Jan 2, 2013

A Short Note on Threat Evaluation


  The media is seemingly constantly awash with stories of dread; from the 'fiscal cliff' to the 'debt crisis' to various acts of violence and political turmoil we seem to be inundated with threats. Leaders of democracies, self-appointed intellectuals, and various flavors of activists seem to be constantly 'doing something' about these threats.
But very little seems to change over time. Despite the sweat, treasure, tears, and blood spilled over these issues we seem to be frozen in a sort of status quo in many critical areas.
This is because of a critical error made at the very beginning; a failure of threat evaluation.
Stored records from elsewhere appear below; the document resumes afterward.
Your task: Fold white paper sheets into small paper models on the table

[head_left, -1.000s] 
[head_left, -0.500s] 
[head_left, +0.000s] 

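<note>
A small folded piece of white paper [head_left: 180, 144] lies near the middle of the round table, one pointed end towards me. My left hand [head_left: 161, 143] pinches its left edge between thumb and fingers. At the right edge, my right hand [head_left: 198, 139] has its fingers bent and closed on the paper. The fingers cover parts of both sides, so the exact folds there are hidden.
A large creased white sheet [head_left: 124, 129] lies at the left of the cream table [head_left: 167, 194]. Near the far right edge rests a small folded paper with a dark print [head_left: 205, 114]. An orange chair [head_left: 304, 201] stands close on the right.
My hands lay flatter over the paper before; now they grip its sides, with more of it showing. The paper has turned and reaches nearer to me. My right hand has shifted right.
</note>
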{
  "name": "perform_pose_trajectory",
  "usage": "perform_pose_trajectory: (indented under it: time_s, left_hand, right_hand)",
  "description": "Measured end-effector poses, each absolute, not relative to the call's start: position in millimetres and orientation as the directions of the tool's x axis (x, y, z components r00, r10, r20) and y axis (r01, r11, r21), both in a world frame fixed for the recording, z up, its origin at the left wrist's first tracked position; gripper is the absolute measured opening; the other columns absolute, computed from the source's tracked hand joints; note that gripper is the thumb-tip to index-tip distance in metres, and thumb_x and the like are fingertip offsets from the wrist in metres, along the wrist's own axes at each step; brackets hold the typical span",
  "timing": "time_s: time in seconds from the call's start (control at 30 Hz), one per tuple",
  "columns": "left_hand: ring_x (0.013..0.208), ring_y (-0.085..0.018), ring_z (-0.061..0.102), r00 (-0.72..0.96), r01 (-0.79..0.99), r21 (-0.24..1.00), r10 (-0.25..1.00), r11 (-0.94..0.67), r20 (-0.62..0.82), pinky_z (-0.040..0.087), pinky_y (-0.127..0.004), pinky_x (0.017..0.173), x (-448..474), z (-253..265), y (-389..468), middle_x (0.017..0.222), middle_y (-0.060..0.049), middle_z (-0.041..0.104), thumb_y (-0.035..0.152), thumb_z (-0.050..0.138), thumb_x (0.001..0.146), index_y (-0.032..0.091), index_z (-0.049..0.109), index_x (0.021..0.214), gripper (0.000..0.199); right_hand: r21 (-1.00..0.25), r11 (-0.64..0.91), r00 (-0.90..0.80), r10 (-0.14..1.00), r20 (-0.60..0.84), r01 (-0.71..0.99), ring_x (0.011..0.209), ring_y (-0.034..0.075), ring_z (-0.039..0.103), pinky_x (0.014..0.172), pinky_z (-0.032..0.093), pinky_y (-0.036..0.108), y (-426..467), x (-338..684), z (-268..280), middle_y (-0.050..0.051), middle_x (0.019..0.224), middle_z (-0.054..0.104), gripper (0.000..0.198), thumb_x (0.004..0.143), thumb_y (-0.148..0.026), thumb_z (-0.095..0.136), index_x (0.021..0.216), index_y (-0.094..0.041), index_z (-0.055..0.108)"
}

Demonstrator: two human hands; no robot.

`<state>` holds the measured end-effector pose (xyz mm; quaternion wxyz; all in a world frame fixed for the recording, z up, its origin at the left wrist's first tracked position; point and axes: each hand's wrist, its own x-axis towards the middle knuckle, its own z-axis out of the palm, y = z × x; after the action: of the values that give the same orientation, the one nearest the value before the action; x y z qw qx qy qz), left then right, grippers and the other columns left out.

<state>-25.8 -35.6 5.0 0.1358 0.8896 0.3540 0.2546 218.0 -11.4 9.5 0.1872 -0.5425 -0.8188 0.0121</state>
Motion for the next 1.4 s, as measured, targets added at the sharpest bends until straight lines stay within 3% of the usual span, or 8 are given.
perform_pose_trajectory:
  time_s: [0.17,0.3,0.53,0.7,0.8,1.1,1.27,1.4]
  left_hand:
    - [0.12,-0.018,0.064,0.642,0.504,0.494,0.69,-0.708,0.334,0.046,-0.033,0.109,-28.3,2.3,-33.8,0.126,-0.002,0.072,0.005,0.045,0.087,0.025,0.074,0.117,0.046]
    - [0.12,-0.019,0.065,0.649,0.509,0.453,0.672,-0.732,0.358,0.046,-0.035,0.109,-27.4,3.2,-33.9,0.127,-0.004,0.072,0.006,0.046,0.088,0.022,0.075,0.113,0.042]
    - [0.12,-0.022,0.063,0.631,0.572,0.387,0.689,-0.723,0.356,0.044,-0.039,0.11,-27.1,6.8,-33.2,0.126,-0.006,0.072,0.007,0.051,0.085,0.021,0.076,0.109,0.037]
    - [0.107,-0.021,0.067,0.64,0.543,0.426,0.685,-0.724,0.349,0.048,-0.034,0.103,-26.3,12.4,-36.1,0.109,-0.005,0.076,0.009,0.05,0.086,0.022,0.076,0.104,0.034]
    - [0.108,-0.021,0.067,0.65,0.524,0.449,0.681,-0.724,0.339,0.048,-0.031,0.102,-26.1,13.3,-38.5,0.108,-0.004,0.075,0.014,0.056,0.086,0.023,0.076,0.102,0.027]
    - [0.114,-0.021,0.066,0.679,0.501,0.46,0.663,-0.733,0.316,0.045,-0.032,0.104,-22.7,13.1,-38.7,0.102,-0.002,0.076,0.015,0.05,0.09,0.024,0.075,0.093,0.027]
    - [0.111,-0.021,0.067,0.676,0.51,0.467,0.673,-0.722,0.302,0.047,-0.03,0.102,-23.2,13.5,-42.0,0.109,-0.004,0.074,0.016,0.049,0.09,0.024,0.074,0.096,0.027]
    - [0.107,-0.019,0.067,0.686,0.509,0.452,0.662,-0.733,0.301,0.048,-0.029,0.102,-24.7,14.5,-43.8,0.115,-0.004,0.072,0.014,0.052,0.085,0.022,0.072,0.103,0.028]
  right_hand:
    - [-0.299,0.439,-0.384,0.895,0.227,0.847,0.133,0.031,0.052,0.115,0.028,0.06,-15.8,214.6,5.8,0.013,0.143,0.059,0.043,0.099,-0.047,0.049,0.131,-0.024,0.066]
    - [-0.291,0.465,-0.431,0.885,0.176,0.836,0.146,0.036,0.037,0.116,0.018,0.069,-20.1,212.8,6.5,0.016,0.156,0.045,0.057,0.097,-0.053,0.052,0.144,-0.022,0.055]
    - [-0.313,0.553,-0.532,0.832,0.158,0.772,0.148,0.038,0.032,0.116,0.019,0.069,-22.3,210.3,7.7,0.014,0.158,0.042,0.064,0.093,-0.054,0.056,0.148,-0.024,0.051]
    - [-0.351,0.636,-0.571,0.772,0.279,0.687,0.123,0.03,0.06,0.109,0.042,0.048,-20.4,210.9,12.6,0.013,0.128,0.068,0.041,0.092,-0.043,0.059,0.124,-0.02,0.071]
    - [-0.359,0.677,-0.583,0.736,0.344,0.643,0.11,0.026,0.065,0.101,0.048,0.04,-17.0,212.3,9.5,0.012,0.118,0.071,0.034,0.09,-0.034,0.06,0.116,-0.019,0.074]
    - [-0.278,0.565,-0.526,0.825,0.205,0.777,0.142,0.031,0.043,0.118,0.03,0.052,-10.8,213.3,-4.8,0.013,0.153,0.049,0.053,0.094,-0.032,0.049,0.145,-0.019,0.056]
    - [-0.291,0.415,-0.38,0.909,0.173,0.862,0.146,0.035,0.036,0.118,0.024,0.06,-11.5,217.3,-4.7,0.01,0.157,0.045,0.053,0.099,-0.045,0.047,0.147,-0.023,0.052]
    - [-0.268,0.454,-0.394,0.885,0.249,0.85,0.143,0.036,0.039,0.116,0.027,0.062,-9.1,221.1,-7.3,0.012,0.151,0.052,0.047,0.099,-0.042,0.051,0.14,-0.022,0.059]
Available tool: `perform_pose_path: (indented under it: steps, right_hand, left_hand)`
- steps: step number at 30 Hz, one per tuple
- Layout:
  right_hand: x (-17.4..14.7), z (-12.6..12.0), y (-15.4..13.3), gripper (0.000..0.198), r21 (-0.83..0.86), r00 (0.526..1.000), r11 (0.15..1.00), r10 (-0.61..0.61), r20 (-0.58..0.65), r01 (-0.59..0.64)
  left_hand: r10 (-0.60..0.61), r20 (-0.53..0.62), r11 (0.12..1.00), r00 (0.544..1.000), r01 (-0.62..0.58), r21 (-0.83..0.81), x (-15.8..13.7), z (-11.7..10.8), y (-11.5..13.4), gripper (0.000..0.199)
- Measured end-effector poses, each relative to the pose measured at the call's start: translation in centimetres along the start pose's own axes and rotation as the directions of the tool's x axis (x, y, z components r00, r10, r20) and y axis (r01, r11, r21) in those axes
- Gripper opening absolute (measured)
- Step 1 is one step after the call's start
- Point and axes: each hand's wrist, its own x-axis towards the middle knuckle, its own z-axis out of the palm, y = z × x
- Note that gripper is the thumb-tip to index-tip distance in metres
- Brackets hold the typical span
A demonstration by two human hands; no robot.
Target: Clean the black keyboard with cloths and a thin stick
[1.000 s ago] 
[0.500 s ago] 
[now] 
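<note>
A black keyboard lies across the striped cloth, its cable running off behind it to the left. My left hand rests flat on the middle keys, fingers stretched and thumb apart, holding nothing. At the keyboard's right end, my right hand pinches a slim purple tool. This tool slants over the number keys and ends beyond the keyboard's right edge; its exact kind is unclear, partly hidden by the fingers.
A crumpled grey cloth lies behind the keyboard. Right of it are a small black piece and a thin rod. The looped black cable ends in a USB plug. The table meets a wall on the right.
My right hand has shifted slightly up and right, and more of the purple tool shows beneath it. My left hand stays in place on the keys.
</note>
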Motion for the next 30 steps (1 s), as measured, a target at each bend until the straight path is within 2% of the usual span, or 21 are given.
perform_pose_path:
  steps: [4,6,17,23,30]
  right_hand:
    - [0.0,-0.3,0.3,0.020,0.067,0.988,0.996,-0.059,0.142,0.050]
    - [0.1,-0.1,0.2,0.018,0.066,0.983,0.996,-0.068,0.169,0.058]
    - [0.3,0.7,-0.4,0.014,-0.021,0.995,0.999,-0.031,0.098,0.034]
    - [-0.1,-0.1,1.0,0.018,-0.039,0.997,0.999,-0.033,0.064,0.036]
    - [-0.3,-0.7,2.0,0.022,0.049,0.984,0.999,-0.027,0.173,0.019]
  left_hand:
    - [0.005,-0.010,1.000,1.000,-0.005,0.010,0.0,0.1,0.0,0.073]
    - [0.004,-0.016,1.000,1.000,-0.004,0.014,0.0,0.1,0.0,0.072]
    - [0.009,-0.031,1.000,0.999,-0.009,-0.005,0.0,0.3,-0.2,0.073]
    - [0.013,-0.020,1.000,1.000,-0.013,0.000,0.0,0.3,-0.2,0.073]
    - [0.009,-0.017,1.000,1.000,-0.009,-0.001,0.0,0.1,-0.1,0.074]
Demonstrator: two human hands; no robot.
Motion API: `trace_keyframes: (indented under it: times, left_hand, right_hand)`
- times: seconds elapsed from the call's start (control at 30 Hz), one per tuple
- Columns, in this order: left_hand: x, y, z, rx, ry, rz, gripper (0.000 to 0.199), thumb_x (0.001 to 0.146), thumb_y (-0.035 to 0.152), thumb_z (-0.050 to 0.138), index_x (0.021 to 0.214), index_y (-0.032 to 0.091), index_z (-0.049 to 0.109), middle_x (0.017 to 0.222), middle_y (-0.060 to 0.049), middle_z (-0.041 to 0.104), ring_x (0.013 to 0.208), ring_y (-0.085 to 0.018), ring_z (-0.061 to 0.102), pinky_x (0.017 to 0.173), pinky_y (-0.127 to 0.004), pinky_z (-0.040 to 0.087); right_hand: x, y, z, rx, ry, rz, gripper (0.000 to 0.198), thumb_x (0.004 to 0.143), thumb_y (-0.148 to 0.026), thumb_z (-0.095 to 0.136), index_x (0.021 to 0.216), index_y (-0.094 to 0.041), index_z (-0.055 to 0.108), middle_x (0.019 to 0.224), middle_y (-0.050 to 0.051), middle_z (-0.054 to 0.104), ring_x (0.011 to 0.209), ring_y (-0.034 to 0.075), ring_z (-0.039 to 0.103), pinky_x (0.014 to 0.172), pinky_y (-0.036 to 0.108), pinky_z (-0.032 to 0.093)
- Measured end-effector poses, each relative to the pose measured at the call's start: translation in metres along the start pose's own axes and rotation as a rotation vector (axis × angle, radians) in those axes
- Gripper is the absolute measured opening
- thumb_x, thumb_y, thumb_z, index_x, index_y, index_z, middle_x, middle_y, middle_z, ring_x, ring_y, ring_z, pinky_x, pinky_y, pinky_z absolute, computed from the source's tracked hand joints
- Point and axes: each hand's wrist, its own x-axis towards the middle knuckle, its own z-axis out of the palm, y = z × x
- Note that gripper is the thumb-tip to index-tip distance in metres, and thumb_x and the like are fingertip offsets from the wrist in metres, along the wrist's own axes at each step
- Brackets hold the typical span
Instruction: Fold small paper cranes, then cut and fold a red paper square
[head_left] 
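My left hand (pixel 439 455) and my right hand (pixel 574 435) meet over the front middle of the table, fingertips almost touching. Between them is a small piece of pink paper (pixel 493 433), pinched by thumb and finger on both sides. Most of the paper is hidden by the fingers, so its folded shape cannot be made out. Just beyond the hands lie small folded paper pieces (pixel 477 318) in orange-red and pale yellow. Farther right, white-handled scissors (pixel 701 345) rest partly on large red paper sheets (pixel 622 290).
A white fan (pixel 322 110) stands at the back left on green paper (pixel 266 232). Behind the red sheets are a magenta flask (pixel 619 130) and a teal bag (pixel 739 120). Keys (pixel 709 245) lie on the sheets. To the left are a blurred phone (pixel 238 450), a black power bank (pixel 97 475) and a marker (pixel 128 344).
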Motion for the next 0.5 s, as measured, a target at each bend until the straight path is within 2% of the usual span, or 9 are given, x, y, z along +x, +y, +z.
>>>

By this I mean, bluntly, that the vast majority of people in positions of influence are too trapped within their paradigm to properly evaluate threats to society, leading them to vast amounts of waste. The result is true threats are ignored and solving phantom threats produces phantom results.
Here is a blunt example of what I mean.

A Stone Age tribe is wandering near the edge of their territory when they encounter a group of strangers. These strangers seem much life the tribe; they wear face paint (although the patterns are different) and matching clothing and are armed with spears or clubs. The leader of the tribe counts only 6 strangers, as opposed to the 9 tribesmen with him. The man he thinks leads the strangers is armed with a club, like the chief, as a sign of authority.
Thw chief evaluates the strangers as a possible threat. While they are fewer in number, the strangers are taller and broader than the tribesmen, which could be a factor. The strangers' spears have unusual points – their spear points are very long and serrated along one edge; they would inflict terrible wounds! And their spears are short and heavy, obviously designed for the big strangers to use them as clubs as well as thrusting weapons.
But his tribesmen have long spears designed to thrust or to throw – they will be able to keep the bigger strangers at bay. And each tribesman carried two spears – they can throw one, killing or crippling a few , and then surround the rest easily. The chief also looks at his own two-handed war club, a massive weapon inlaid with sharp stones. The leader of the strangers has only a small hand club, more a symbol of leadership than a weapon!
His threat evaluation over, the chief strides forward confidently, ready to cow the strangers and, if necessary, destroy them.
But the leader of the strangers is also evaluating the situation. His squad of Royal Marines has bayonets fixed and full clips in their assault rifles. He has his 9mm pistol out, just in case. He looks at the 10 men his squad stumbled upon with their primitive speaks and no body armor and strides forward confidently....
Trapped within his paradigm, the chieftain is evaluating the wrong threat. Indeed, he cannot even begin to understand what threats he is facing.
Many leaders of the world, self-described intellectuals, journalists, and policy makers are in similar positions; so caught up within their own paradigm that they cannot grasp the true dangers staring them in the face. Between a false dichotomy of Left and Right, a rejection of objective morality, the belief that certain facts are merely 'social constructs', and the various national and regional concepts (such as Americans thinking Libertarians are conservative) this blindness to true threats is, perhaps, inevitable.
This is why Edan is sometimes slow to respond, or takes a seemingly contrarian position (or no position). We must focus on real threats and on understanding what they are and where they are coming from.